▶ _Task brief_: Exact repetition of every record is required.

▶ _Dataset records_:
===============
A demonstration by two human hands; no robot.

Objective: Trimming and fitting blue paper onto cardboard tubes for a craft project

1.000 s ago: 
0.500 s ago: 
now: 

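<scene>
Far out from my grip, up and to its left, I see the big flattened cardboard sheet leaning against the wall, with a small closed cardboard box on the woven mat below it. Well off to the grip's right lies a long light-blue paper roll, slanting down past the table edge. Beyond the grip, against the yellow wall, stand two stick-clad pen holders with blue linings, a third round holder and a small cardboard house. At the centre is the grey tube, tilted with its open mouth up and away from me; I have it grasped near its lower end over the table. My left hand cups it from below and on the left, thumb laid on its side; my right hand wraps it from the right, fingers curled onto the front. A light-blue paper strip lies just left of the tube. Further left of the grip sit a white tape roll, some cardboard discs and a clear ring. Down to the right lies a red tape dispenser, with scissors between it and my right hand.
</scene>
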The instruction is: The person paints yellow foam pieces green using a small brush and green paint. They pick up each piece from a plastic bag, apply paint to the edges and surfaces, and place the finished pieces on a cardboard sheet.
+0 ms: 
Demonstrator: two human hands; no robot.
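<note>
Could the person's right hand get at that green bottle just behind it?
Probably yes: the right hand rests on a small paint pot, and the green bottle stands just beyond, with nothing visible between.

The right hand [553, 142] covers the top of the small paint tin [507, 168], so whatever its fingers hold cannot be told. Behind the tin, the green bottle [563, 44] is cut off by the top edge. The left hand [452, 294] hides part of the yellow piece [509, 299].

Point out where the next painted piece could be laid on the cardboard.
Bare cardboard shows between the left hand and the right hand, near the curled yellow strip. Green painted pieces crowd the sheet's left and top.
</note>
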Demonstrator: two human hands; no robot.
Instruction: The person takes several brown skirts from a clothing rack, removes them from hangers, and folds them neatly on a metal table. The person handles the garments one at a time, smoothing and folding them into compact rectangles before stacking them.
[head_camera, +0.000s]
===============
▶ _Answer for the task_:
A demonstration by two human hands; no robot.

Objective: Trimming and fitting blue paper onto cardboard tubes for a craft project

1.000 s ago: 
0.500 s ago: 
now: 

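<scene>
Far out from my grip, up and to its left, I see the big flattened cardboard sheet leaning against the wall, with a small closed cardboard box on the woven mat below it. Well off to the grip's right lies a long light-blue paper roll, slanting down past the table edge. Beyond the grip, against the yellow wall, stand two stick-clad pen holders with blue linings, a third round holder and a small cardboard house. At the centre is the grey tube, tilted with its open mouth up and away from me; I have it grasped near its lower end over the table. My left hand cups it from below and on the left, thumb laid on its side; my right hand wraps it from the right, fingers curled onto the front. A light-blue paper strip lies just left of the tube. Further left of the grip sit a white tape roll, some cardboard discs and a clear ring. Down to the right lies a red tape dispenser, with scissors between it and my right hand.
</scene>
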The instruction is: The person paints yellow foam pieces green using a small brush and green paint. They pick up each piece from a plastic bag, apply paint to the edges and surfaces, and place the finished pieces on a cardboard sheet.
+0 ms: 
Demonstrator: two human hands; no robot.
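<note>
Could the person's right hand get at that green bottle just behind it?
Probably yes: the right hand rests on a small paint pot, and the green bottle stands just beyond, with nothing visible between.

The right hand [553, 142] covers the top of the small paint tin [507, 168], so whatever its fingers hold cannot be told. Behind the tin, the green bottle [563, 44] is cut off by the top edge. The left hand [452, 294] hides part of the yellow piece [509, 299].

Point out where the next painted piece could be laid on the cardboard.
Bare cardboard shows between the left hand and the right hand, near the curled yellow strip. Green painted pieces crowd the sheet's left and top.
</note>
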Demonstrator: two human hands; no robot.
Instruction: The person takes several brown skirts from a clothing rack, removes them from hangers, and folds them neatly on a metal table. The person handles the garments one at a time, smoothing and folding them into compact rectangles before stacking them.
[head_camera, +0.000s]

What was asked for in the exercise is now done.